_Work order_.
Output the data below exactly, images excluded.
*****
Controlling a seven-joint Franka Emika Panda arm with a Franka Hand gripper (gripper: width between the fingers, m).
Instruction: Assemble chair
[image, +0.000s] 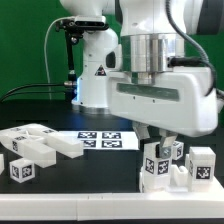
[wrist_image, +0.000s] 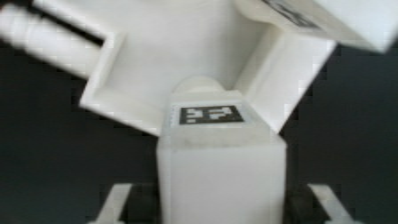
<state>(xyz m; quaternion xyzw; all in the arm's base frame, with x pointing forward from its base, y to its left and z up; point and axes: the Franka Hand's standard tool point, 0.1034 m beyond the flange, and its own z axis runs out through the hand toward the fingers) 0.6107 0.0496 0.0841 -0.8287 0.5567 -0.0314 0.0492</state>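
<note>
The arm (image: 150, 60) points straight down over the chair parts (image: 190, 165), just to the exterior view's right of the marker board (image: 100, 140). Its gripper (image: 160, 144) clamps one upright tagged block (wrist_image: 217, 150) (fingers (wrist_image: 135, 206) pressing its sides).

There's the marker board (image: 100, 140), lying flat on the black table (image: 70, 200), its square black-and-white tags face up, right around the middle of the exterior view. Behind it, a plain green backdrop (image: 25, 45) fills the exterior view's left, and a thin dark cable (image: 49, 55) arcs up across it.
</note>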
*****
_Solved exercise_.
Controlling a seven-joint Franka Emika Panda arm with a Franka Hand gripper (gripper: width between the fingers, m).
Instruction: Assemble chair
[image, +0.000s] 
[wrist_image, +0.000s] 
<state>(xyz m; quaternion xyzw; all in the arm's base frame, with x pointing forward from its base, y to its left and z up; point and axes: the Franka Hand's standard tool point, 0.1034 m beyond the flange, and its own z axis runs out through the hand toward the fingers) 0.6107 0.0496 0.0841 -0.8287 0.5567 -0.0314 0.0492</state>
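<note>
The arm (image: 150, 60) points straight down over the chair parts (image: 190, 165), just to the exterior view's right of the marker board (image: 100, 140). Its gripper (image: 160, 144) clamps one upright tagged block (wrist_image: 217, 150) (fingers (wrist_image: 135, 206) pressing its sides).

There's the marker board (image: 100, 140), lying flat on the black table (image: 70, 200), its square black-and-white tags face up, right around the middle of the exterior view. Behind it, a plain green backdrop (image: 25, 45) fills the exterior view's left, and a thin dark cable (image: 49, 55) arcs up across it.
</note>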

No further output is expected here.